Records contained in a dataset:
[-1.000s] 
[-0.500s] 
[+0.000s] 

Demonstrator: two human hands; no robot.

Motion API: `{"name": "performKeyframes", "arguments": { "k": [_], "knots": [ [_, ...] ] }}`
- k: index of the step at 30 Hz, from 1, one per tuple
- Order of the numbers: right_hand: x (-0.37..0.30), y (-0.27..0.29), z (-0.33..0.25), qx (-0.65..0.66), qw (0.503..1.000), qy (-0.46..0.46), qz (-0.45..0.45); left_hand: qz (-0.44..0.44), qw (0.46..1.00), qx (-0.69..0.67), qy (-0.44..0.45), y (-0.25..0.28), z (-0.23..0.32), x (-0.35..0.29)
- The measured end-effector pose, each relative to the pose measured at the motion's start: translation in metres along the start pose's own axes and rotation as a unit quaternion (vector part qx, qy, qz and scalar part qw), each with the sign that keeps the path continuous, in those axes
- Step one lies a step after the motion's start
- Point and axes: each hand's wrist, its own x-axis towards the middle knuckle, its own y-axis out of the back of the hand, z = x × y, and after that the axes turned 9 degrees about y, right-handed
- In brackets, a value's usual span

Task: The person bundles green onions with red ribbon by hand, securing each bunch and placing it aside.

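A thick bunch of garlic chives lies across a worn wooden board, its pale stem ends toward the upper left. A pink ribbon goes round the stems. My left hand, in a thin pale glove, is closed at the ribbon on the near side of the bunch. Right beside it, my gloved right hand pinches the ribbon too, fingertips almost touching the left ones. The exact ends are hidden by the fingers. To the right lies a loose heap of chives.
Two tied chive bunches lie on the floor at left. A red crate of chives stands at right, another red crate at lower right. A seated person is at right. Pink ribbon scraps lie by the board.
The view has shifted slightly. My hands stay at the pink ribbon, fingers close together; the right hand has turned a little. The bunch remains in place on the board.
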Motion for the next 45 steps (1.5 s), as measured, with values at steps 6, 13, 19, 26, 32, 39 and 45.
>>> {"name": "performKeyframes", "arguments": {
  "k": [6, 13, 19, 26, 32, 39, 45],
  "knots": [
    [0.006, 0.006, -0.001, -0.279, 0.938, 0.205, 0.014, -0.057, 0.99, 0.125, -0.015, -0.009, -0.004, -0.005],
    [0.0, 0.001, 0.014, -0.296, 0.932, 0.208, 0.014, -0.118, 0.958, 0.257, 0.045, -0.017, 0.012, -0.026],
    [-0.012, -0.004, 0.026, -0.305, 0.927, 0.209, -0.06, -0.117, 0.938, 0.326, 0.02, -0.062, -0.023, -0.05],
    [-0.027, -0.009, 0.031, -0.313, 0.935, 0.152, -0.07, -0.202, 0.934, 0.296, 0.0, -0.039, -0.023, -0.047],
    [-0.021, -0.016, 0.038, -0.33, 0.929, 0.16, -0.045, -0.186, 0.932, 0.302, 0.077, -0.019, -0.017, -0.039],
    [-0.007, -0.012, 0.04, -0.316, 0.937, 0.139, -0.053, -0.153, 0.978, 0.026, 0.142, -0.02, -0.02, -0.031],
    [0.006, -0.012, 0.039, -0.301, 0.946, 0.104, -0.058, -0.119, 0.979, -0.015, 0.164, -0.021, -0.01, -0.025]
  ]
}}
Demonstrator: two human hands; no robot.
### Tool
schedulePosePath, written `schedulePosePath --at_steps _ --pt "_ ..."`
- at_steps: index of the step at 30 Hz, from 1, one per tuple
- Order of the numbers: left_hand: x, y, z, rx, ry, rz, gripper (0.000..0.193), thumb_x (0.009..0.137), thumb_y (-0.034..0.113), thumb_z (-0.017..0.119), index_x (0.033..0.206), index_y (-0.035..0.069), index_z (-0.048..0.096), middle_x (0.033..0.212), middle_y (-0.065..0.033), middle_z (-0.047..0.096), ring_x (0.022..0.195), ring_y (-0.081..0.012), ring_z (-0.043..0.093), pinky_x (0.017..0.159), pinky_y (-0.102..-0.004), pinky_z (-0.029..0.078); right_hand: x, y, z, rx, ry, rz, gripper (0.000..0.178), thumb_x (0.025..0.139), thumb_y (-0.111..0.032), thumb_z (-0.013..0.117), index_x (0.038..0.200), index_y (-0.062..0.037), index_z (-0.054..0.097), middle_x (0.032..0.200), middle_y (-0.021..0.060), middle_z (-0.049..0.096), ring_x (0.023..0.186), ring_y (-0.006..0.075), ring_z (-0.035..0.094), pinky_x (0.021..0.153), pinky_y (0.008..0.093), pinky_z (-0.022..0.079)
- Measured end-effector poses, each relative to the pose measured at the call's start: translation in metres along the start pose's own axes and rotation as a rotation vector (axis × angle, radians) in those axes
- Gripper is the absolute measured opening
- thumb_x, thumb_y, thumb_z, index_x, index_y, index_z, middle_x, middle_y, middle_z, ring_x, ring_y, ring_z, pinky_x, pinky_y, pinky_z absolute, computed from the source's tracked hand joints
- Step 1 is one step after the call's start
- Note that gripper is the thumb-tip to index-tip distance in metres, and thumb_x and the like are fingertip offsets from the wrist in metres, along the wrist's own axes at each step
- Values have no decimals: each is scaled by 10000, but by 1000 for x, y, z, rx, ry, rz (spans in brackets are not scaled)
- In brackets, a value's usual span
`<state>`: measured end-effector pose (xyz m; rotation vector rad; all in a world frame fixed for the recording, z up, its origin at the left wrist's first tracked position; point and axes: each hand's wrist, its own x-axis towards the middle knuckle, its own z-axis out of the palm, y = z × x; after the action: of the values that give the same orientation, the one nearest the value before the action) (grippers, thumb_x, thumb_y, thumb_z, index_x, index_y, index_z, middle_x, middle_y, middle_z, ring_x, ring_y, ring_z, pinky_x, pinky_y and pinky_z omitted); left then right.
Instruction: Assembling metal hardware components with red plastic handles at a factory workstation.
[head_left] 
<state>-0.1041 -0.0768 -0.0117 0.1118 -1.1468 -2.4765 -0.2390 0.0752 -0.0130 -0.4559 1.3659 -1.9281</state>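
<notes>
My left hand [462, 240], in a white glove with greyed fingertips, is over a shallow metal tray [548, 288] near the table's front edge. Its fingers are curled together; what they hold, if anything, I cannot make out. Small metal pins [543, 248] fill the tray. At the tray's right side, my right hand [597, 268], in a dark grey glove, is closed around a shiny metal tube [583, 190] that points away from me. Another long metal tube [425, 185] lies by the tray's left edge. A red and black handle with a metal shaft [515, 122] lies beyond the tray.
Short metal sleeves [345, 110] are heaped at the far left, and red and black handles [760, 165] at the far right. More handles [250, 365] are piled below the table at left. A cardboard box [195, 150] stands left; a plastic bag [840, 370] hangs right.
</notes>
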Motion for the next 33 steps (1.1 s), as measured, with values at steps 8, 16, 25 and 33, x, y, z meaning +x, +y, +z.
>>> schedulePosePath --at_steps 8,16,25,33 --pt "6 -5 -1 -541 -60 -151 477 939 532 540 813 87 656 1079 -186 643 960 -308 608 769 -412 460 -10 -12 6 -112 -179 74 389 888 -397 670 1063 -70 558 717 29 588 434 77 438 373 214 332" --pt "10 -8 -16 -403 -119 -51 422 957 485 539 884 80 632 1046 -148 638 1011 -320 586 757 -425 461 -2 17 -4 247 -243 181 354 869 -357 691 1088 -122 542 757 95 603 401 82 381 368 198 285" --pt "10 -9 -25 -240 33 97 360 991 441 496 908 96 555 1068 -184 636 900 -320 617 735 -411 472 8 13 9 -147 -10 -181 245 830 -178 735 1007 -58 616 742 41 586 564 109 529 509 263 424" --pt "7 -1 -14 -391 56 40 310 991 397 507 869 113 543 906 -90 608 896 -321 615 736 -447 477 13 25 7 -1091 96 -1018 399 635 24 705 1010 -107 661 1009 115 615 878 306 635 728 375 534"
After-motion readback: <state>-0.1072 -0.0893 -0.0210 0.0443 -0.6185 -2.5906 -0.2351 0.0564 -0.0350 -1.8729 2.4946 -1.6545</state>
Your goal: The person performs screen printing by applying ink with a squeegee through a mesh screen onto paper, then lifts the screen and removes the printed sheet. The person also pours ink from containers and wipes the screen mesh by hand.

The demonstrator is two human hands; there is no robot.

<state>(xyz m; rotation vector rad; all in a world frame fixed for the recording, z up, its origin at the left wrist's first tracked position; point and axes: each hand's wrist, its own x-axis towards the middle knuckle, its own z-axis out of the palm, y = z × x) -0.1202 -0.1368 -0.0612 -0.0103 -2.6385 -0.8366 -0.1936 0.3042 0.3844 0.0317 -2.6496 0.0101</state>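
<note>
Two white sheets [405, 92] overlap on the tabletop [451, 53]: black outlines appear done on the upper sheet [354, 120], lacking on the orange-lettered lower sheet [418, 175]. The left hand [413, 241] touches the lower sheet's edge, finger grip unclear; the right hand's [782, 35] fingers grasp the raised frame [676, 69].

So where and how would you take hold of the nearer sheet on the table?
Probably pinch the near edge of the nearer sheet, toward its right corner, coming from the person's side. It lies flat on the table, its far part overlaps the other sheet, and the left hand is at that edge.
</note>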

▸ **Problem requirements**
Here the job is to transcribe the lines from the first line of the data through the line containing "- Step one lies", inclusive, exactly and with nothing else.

▸ **Answer to this problem**
[-1.000s] 
[-0.500s] 
[+0.000s] 

Demonstrator: two human hands; no robot.

Motion API: `{"name": "performKeyframes", "arguments": { "k": [_], "knots": [ [_, ...] ] }}`
- k: index of the step at 30 Hz, from 1, one per tuple
- Order of the numbers: right_hand: x (-0.37..0.30), y (-0.27..0.29), z (-0.33..0.25), qx (-0.65..0.66), qw (0.503..1.000), qy (-0.46..0.46), qz (-0.45..0.45); left_hand: qz (-0.44..0.44), qw (0.46..1.00), qx (-0.69..0.67), qy (-0.44..0.45), y (-0.25..0.28), z (-0.23..0.32), x (-0.35..0.29)
- The measured end-effector pose, each relative to the pose measured at the motion's start: translation in metres along the start pose's own axes and rotation as a unit quaternion (vector part qx, qy, qz and scalar part qw), each with the sign that keeps the path continuous, in those axes
- Step one lies a step after the motion's start

The answer contains nothing more.